◆ EXERCISE OBJECTIVE ◆
Return nothing but the lines from the one with "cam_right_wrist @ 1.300" through the one with "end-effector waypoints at" in the data below, word for word and without pictures.

◆ AVAILABLE DATA ◆
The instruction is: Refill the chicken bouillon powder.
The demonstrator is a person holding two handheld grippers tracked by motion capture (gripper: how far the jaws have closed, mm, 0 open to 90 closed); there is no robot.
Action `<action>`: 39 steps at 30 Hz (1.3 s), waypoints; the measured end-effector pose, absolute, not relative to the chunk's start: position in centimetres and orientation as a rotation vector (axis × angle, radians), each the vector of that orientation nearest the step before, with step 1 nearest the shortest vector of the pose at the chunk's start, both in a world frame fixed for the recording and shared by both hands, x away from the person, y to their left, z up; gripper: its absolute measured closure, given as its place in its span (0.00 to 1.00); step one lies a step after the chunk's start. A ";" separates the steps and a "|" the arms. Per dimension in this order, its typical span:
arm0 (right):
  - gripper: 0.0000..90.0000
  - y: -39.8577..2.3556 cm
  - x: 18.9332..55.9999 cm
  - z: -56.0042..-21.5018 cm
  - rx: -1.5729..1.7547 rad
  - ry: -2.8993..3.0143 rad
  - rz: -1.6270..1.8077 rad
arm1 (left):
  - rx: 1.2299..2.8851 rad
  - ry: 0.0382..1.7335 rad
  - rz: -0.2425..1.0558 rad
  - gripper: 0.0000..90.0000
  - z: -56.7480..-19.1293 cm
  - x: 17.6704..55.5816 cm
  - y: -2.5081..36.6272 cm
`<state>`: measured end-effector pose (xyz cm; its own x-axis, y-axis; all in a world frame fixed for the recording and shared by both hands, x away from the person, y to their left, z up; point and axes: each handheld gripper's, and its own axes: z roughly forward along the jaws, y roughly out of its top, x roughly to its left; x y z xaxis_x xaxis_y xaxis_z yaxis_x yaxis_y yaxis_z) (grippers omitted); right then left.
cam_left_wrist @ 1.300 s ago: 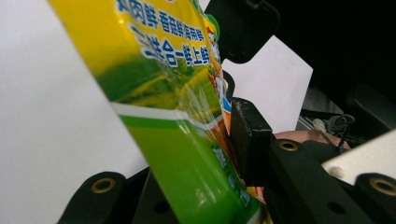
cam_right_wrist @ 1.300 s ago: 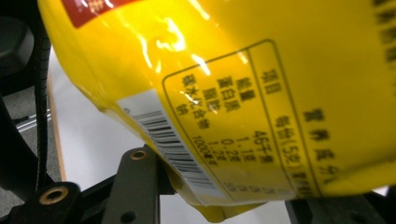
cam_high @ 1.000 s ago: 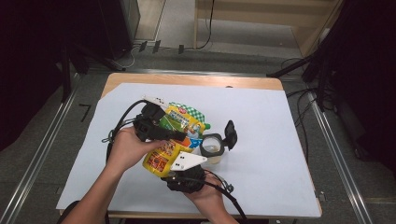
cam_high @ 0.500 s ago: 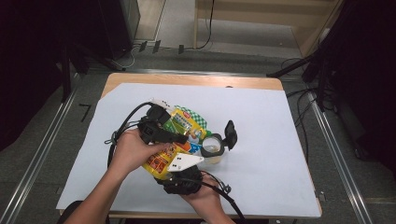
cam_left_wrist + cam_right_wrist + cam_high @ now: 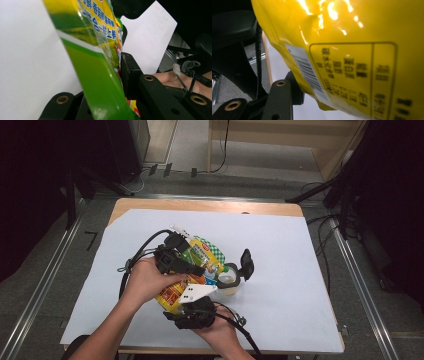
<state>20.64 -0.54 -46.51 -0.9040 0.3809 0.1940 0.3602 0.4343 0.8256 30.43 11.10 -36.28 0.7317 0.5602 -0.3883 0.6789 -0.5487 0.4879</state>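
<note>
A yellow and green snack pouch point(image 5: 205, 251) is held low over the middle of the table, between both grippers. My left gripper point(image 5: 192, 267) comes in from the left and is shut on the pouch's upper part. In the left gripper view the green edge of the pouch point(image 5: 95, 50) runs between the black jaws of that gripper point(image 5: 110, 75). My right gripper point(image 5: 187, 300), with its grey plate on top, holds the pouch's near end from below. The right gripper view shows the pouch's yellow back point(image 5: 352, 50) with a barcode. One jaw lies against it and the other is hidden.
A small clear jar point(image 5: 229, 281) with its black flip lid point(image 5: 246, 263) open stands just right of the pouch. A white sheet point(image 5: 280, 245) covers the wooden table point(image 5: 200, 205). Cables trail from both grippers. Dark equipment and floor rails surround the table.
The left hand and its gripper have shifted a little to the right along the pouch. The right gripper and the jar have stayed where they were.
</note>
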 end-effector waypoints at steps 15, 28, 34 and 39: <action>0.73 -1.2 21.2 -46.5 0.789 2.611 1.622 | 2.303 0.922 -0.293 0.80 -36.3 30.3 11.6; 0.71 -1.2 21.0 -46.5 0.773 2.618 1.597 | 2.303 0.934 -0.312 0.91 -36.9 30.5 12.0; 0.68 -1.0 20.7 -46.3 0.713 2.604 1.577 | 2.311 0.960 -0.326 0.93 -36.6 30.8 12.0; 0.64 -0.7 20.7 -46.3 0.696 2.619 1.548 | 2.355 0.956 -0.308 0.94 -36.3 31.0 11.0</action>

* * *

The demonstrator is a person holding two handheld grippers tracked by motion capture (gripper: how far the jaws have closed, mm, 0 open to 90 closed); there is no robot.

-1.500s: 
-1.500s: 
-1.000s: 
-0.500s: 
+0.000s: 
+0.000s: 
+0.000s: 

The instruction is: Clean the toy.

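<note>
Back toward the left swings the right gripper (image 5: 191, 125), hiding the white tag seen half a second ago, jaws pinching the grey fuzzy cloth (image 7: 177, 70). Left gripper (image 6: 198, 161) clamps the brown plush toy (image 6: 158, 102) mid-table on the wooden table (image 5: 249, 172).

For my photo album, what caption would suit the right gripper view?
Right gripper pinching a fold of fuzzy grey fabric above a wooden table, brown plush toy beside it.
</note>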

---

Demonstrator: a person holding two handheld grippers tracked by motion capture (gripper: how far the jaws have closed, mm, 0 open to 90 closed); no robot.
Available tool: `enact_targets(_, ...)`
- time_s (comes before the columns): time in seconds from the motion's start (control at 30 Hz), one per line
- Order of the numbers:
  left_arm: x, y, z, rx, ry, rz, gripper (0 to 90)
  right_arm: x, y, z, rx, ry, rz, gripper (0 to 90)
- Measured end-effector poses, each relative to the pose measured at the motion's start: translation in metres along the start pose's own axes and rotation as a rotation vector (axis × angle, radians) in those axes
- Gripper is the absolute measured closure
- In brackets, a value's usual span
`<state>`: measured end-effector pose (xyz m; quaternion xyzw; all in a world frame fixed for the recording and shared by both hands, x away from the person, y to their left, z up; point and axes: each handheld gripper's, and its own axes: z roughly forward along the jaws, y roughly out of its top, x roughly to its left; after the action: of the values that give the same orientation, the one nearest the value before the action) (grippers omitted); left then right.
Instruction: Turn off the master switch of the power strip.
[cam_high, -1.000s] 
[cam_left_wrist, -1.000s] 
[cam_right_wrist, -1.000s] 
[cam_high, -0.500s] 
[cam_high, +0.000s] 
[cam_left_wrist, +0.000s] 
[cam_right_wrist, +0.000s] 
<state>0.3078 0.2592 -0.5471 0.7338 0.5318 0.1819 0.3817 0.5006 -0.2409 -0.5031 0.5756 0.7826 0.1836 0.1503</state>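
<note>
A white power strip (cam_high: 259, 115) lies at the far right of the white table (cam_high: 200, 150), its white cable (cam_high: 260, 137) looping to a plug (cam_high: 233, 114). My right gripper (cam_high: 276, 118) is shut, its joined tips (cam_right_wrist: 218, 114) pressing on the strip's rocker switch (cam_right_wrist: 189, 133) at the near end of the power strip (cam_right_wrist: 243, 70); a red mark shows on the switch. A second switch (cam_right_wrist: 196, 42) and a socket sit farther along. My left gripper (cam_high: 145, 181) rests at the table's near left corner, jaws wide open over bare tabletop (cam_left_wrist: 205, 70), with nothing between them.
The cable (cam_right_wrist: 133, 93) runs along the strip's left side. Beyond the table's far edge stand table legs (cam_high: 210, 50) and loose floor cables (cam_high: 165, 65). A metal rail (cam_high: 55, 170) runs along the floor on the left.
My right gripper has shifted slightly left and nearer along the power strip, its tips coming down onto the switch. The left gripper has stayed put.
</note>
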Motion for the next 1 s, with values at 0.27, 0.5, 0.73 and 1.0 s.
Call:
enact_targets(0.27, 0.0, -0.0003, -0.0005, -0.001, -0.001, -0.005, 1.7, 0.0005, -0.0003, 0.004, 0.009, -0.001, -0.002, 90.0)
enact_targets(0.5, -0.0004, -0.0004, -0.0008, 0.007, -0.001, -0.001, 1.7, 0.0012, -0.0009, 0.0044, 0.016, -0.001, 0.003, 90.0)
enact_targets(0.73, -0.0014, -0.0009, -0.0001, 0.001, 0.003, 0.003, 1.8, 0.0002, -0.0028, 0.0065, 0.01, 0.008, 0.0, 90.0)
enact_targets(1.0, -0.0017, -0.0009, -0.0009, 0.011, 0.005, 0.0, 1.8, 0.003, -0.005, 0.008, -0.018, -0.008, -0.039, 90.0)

◆ EXERCISE ANSWER ◆
cam_right_wrist @ 1.300 s ago: 
cam_high @ 1.000 s ago: 
cam_high @ 0.500 s ago: 
cam_left_wrist + cam_right_wrist + cam_high @ now: 
<state>20.64 -0.54 -46.51 -0.9040 0.3809 0.1940 0.3602 0.4343 0.8256 30.43 11.10 -36.28 0.7317 0.5602 -0.3883 0.6789 -0.5487 0.4879</state>
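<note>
A yellow and green snack pouch point(image 5: 205, 251) is held low over the middle of the table, between both grippers. My left gripper point(image 5: 192, 267) comes in from the left and is shut on the pouch's upper part. In the left gripper view the green edge of the pouch point(image 5: 95, 50) runs between the black jaws of that gripper point(image 5: 110, 75). My right gripper point(image 5: 187, 300), with its grey plate on top, holds the pouch's near end from below. The right gripper view shows the pouch's yellow back point(image 5: 352, 50) with a barcode. One jaw lies against it and the other is hidden.
A small clear jar point(image 5: 229, 281) with its black flip lid point(image 5: 246, 263) open stands just right of the pouch. A white sheet point(image 5: 280, 245) covers the wooden table point(image 5: 200, 205). Cables trail from both grippers. Dark equipment and floor rails surround the table.
The left hand and its gripper have shifted a little to the right along the pouch. The right gripper and the jar have stayed where they were.
</note>
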 end-effector waypoints at steps 15, 28, 34 and 39: <action>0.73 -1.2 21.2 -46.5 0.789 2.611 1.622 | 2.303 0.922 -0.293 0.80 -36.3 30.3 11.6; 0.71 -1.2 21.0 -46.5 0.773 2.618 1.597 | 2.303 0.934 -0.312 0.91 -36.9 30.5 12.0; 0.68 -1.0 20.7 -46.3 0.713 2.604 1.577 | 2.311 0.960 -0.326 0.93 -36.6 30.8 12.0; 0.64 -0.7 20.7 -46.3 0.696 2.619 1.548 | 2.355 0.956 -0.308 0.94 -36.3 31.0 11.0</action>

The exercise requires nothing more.